Stored data entries
========================================================================

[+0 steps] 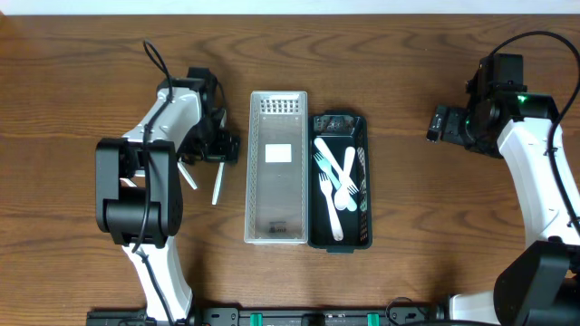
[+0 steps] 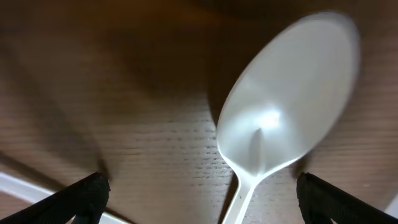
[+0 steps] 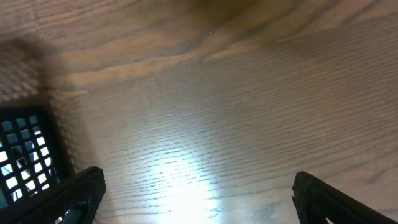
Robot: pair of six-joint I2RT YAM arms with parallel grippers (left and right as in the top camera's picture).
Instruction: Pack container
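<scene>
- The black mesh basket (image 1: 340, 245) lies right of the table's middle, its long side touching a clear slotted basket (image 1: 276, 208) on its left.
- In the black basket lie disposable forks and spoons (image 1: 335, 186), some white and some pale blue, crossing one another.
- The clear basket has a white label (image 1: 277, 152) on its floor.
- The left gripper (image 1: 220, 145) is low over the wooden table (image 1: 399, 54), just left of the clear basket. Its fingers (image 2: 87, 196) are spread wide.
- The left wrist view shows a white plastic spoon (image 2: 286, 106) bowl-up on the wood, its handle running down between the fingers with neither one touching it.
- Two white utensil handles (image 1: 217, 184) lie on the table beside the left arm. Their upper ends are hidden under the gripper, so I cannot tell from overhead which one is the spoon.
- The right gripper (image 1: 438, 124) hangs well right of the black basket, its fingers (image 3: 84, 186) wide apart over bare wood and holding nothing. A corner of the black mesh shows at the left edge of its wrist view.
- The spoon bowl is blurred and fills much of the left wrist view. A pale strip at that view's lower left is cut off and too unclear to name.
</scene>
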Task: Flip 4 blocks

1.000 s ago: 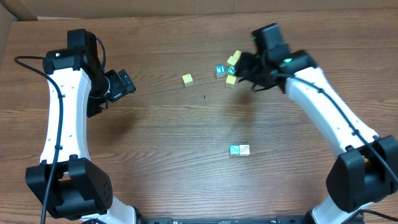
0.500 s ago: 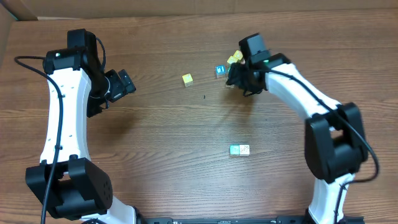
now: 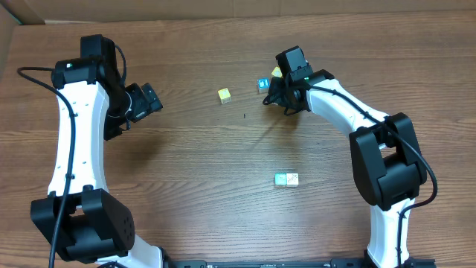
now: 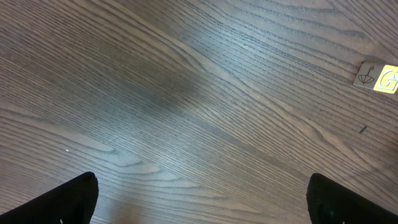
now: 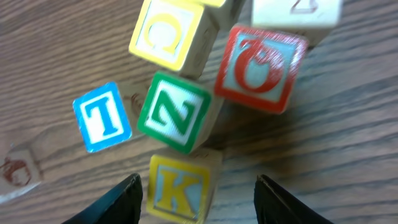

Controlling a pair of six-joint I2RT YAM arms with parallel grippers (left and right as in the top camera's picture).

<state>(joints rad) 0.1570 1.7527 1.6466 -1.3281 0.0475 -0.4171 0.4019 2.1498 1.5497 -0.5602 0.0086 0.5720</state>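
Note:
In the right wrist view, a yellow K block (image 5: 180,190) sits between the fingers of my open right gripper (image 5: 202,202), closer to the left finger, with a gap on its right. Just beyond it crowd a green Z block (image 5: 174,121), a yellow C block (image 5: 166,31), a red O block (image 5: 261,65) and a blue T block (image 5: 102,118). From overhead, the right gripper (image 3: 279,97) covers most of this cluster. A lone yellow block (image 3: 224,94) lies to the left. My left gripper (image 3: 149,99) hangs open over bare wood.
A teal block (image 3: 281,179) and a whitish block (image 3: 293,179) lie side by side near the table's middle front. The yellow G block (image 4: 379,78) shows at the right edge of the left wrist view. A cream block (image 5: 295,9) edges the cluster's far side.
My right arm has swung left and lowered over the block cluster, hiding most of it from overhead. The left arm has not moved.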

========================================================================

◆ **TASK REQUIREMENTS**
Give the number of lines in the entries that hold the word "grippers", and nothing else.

◆ **RESPONSE**
2